Transitioning into a new chapter in our lives can be very scary. And writing a blog is most definitely a brand new chapter for me!

I have played with the idea of writing a blog for quite some time now. I love to write. Whether it is for research reasons, cards and letters to family and friends, taking notes or simply writing down ideas that I have along the way.

Writing plays a big part in my life. It is a way for me to connect to myself and to others.

Still, there was something holding me back from just simply writing a blog. There was this little voice inside me questioning whether it was the right move to make, the right step to take, the right decision for me.

I discovered that there was a big underlying fear of getting hurt. Writing a blog for me meant that I would be sharing my thoughts and ideas with the big wide world. And – through this – making myself vulnerable.

So, what happened?

How come I am now writing my blog? And most importantly: that you are now reading my blog.

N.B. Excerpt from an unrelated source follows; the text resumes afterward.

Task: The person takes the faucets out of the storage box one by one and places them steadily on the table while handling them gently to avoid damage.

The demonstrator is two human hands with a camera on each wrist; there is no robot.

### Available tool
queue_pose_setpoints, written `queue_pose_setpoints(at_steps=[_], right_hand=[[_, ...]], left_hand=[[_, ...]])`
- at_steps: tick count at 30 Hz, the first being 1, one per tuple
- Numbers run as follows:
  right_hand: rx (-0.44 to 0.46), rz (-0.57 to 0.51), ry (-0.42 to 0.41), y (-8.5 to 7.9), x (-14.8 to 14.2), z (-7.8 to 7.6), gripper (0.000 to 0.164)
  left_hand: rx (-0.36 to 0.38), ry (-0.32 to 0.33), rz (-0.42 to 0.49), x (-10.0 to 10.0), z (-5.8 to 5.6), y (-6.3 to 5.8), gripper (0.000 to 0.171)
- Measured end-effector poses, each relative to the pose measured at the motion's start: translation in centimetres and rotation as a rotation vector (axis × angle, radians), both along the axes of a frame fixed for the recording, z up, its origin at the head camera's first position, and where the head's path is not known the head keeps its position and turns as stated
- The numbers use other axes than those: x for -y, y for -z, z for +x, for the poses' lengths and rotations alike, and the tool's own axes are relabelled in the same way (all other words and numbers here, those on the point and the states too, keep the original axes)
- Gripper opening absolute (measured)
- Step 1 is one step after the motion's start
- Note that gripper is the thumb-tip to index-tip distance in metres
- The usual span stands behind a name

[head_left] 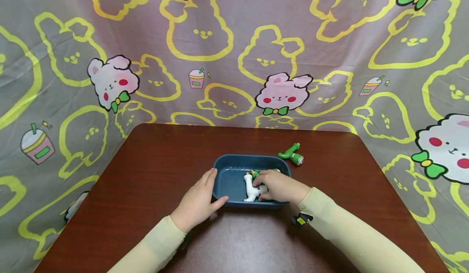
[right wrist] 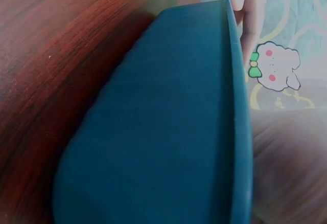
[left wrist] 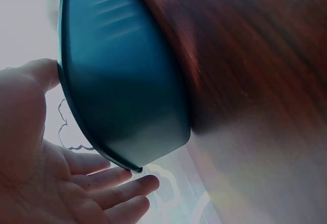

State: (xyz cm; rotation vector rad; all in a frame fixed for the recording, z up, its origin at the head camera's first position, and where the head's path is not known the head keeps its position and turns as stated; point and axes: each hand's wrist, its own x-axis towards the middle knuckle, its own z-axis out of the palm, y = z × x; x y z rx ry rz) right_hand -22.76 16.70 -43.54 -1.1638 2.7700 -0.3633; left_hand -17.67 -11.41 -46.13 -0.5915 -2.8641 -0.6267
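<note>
A blue rectangular basin (head_left: 229,183) sits on the table in the head view. Inside its right part is a white faucet (head_left: 250,188) with a grey handle. My right hand (head_left: 280,186) reaches over the basin's right side and holds that faucet by the handle end, fingers curled. Behind it lies a green faucet (head_left: 255,173), partly covered by the same hand. My left hand (head_left: 196,201) rests against the basin's left end with fingers extended. In the left wrist view, its thumb and fingertips touch the rim of the basin (left wrist: 122,55).
Another green faucet (head_left: 290,154) lies on the brown table (head_left: 161,163) just beyond the basin's back right corner. A patterned curtain (head_left: 220,32) hangs behind the table and along both sides. The basin's outer wall (right wrist: 153,116) fills much of the right wrist view.
</note>
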Motion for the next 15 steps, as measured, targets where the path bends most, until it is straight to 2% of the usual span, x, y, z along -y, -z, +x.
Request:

What happened was that my love to support others – to live my passion to it´s fullest potential – was so energizing that the only way for me to release this energy was to face my fear of getting hurt and overcome it. I stopped thinking and worrying. I just did it.

Fear is nothing bad or evil. I see it as an emotion that supports me in standing still. Stepping back and questioning decisions that I am about to make.

I see fear as a natural “feedbacker.” An indicator that I am about to leave my cherished comfort zone. I am about to enter new and unknown territory.

Once I became aware that it was fear that was holding me back, I acknowledged it. I simply said to myself: ”I am scared.” And then it was down to choice. “Will I stay in my comfort zone?” Or “Will I take a step outside of my comfort zone into a new and unknown world?”

So here I am in my new and unknown world … a new territory … enjoying every single word I write.